Başbakan Erdoğan geçtiğimiz hafta sonu Dolmabahçe'de çalışma ofisinde Cumartesi Anneleri'ni kabul etti.
27 Mayıs 1995'ten bu yana tam on altı yıldır kayıp olan evlatlarını arayan analardan bahsediyorum.
Toplumda pek çok insan onlardan haberdar değil.
Yıllardır sık sık Cumartesi günleri Beyoğlu'nda Galatasaray meydanında toplanan bu analara bakarak "bunlar kim ya!" diyenleri çok duydum.
Ateş düştüğü yeri yakıyor...
Başbakan dünkü grup toplantısında kendisini ziyaret eden Cumartesi annelerinden söz etti. "Annelerin siyaseti yoktur. Annelerin ideolojisi yoktur," dedi.
31 yıldır evine dönmeyen Cemil Kırbayır'ın 103 yaşındaki annesinin hala evladını bir gün gelir umuduyla kapısı açık beklediğini anlattı.
103 yaşındaki Berfo Ana'nın hali nicedir...
Başbakan Erdoğan'ın dediği gibi bir gece evinize geliyorlar gözünüzün önünde çocuğunuzu alıp götürüyorlar. Bir daha da kendisinden haber alamıyorsunuz.
Bu insanlar 1995'ten bu yana suçlu ya da suçsuz evlatlarının, yakınlarının akıbetini merak ediyorlar. Bir kaç kemik parçası için. Evlatlarından geriye kalanları alıp kendileri gömmek ve mezarlarına bir karanfil bırakmak için. Tek dertleri bu.

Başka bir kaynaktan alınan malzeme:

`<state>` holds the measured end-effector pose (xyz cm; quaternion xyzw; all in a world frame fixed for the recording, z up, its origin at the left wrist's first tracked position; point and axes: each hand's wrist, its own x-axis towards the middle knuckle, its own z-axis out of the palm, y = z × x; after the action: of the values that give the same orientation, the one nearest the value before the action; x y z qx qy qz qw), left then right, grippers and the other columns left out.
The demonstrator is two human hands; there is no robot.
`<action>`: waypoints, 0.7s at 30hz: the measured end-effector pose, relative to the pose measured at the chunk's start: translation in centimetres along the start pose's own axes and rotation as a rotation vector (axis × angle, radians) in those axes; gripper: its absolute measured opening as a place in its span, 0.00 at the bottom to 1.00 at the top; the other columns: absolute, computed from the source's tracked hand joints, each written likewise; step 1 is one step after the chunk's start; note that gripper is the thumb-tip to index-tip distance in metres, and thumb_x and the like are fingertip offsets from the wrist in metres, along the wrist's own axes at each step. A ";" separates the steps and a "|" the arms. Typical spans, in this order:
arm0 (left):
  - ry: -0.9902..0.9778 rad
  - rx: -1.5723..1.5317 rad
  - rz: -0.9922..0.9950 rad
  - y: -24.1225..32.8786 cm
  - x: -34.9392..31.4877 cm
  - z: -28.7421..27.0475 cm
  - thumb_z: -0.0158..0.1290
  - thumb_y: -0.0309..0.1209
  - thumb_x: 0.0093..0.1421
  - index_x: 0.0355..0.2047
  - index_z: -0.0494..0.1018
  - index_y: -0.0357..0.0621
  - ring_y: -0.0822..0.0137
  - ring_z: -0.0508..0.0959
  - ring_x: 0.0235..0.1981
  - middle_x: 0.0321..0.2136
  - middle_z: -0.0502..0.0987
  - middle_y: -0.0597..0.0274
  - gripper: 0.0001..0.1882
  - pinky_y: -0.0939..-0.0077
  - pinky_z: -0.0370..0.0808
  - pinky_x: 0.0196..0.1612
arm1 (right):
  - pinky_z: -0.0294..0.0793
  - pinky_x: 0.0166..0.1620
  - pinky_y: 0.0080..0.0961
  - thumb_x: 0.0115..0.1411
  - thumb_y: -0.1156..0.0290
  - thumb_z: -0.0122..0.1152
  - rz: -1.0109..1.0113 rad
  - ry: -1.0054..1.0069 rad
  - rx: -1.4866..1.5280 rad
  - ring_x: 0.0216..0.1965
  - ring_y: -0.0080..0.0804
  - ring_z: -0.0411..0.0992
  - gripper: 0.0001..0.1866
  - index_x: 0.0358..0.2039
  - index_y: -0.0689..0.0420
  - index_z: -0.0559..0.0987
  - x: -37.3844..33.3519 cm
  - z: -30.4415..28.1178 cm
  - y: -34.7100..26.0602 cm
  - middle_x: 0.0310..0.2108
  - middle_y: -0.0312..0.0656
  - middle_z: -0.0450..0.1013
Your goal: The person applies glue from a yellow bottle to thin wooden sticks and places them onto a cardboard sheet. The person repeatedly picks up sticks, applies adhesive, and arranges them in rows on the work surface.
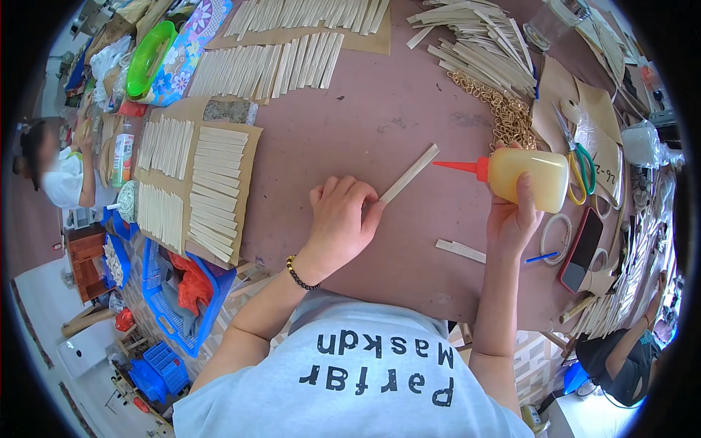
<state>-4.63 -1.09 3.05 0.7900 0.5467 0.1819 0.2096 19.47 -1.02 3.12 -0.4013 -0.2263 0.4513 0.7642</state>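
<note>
My left hand (pixel 343 219), with a dark beaded bracelet at the wrist, grips one end of a pale flat strip (pixel 410 173). The strip points up and right, over the brown tabletop. In my right hand (pixel 515 215) is a squeeze bottle (pixel 531 179) of yellowish liquid, lying on its side in the grip. Its red pointed nozzle aims left, and the tip is close to the strip's far end; whether they touch I cannot tell. Another short pale strip piece (pixel 461 250) lies on the table between my forearms.
Rows of pale strips (pixel 217 190) lie on brown cardboard at the left, with more rows (pixel 266 67) behind. At the right are gold chain (pixel 504 109), scissors (pixel 577 157), a phone (pixel 582 250) and a blue pen (pixel 542 258). A loose strip pile (pixel 482 47) lies far back. Two people sit nearby.
</note>
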 end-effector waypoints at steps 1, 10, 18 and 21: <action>-0.008 -0.003 0.004 -0.2 0.0 0.0 0.56 0.30 0.51 0.27 0.72 0.48 0.64 0.67 0.32 0.25 0.70 0.68 0.04 0.66 0.57 0.41 | 0.73 0.50 0.37 0.56 0.72 0.60 0.001 0.005 -0.011 0.50 0.49 0.68 0.25 0.51 0.62 0.62 0.0 0.2 0.1 0.48 0.52 0.68; 0.061 -0.019 0.024 -0.2 0.4 0.5 0.57 0.25 0.48 0.27 0.72 0.47 0.64 0.68 0.32 0.26 0.70 0.67 0.06 0.66 0.57 0.41 | 0.73 0.50 0.38 0.57 0.71 0.58 -0.031 0.000 -0.197 0.52 0.45 0.68 0.24 0.52 0.61 0.62 -0.1 1.2 0.9 0.48 0.51 0.68; 0.062 -0.027 0.033 -0.4 0.5 0.6 0.57 0.25 0.48 0.24 0.72 0.47 0.64 0.68 0.32 0.25 0.70 0.68 0.05 0.66 0.58 0.42 | 0.72 0.50 0.37 0.58 0.73 0.57 -0.082 -0.005 -0.252 0.52 0.44 0.68 0.24 0.53 0.62 0.62 0.3 1.0 1.3 0.49 0.51 0.67; 0.056 -0.024 0.035 -0.4 0.6 0.5 0.57 0.25 0.48 0.24 0.72 0.47 0.64 0.68 0.32 0.24 0.70 0.68 0.04 0.66 0.58 0.42 | 0.71 0.51 0.37 0.57 0.74 0.59 -0.116 -0.015 -0.227 0.52 0.44 0.67 0.24 0.52 0.63 0.63 0.2 1.2 1.6 0.50 0.50 0.67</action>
<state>-4.48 -0.50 2.40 0.7914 0.5363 0.2142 0.2007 17.96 0.09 2.46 -0.4678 -0.3046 0.3809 0.7371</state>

İktidarı boyunca 8 yıldır bu sese kulak vermeyen ve bir süre önce "biz onların kimlerin maşası olduğunu biliyoruz" diyen Başbakan'ın dünkü grup toplantısında faili meçhullerden bahsetmesi manidardır
Samimiyetinden şüpheliyim.
Başbakan'ın yakaladığı bu damardan ustaca bir siyasi manevrayla Kürt oylarını arttırmaya yönelik bir hamle yaptığı kanaatindeyim. Zira faili meçhullerin varlığı devlet tarafından yeni keşfedilmiş değil.
Hatta BDP'nin Doğu ve Güneydoğu'daki faili meçhullerin ve kayıpların araştırılması için bir komisyon kurulması önerisini geçtiğimiz yıl iki kez reddeden AK Parti olmuştu. Konuyla doğrudan ilgili olmasa da, CHP'nin faili meçhullerle ilgili önerileri de kabul edilmemişti.
CHP Başkanı Kılıçdaroğlu'da dünkü grup toplantısında Cumartesi Annelerinden söz ederek ve Başbakan'a seslenerek samimiyseniz faili meçhullerle ilgili bir önerge verin biz CHP olarak imzamızı atarız dedi.
Bakalım somut bir Kürt politikası olmayan CHP kamuoyunda Başbakan'a yaptığı bu çağırının arkasında duracak mı?
Samimi olmayan bir siyasi manevra olsa da, bu ülkenin Başbakanı tarafından dün yapılan bu konuşma tarihi bir önem taşıyor. Devletin en üst kademesinin sarf ettiği bu cümleler bu ülkenin en karanlık yüzü olan faili meçhullerin ekranlardan evimize ve vicdanımıza girmesini sağladı.
Cumartesi Anneleri bu gelişmeyle seslerini bir yerlere duyurmuş oldular. Bunu uzun zamandır bekliyorlardı ve en azından bu kez "maşa" olmakla itham edilmek yerine, yıllardır hak ettikleri saygıyı biraz da olsa görmüş oldular.
2004 yılında, yani kendi iktidarı döneminde de bir faili meçhulün olduğunun ancak bugün idrakine varan Başbakan umarım bunu bir siyasi hamle olmaktan öteye taşır ve gerekeni yapar. Devletin araçlarını harekete geçirir. Aksi halde bu kayıp analarının duygularının istismar edilmesinden öte gitmeyecek ve tarihe bu şekilde geçecektir.
Bütün gerçekler ve bu olaylar gerçekleştiği sırada kimlerin hangi görevlerde olduğu bilinmektedir. Kısaca tüm adresler belli.
Annelerin çocuklarının mezarlarını ziyaret hakkına sahip olmalarını ve bu acıyı başka annelere yaşatmaya artık kimsenin cesaret edememesini istiyoruz.
Berfo Ana, oğlunun geleceği umuduyla 31 yıldır açık tuttuğu kapısını, "oğlumun cesedini versinler, kapatırım" diyor.